Task requirements: What you submit must be an exact copy of the listing below, with no images in it.

Collected material:
************

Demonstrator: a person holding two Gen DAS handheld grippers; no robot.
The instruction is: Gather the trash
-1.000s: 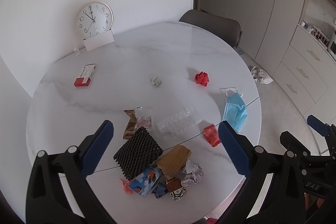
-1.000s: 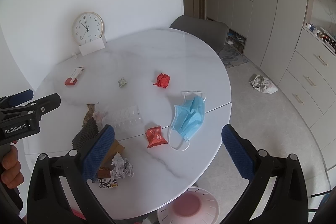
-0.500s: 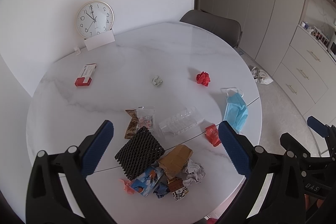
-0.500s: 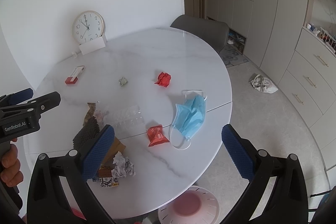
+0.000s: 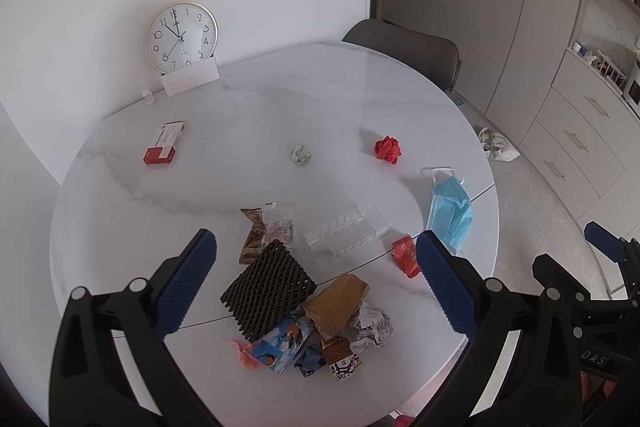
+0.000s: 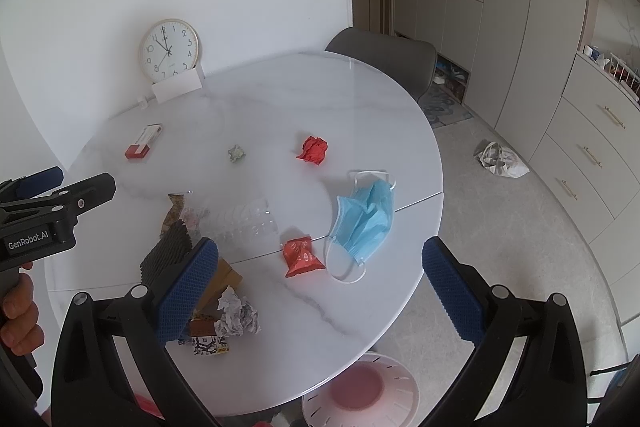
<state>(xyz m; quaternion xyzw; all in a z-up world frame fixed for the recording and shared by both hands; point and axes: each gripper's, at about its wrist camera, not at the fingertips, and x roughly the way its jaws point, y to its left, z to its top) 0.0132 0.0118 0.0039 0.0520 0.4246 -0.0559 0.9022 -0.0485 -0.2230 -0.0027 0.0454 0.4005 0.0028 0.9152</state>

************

Exercise result:
Demonstrator: a person holding two Gen DAS handheld grippers; no robot.
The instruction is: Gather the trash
-1.000s: 
-1.000s: 
-0.500s: 
-0.500s: 
+0.000s: 
+0.000s: 
<state>(xyz m; quaternion xyzw; all in a z-up world frame fixed for the recording and shared by both hands; point and axes: each gripper's, at about its wrist camera, not at the fingertips, and x roughly the way its jaws point, y to its left, z to its top) 0.0132 0.0118 0.0039 0.0520 0.4246 -0.0559 0.9022 -0.0485 -0.2230 -0.0027 0.0454 0.4005 0.0028 0.9152</state>

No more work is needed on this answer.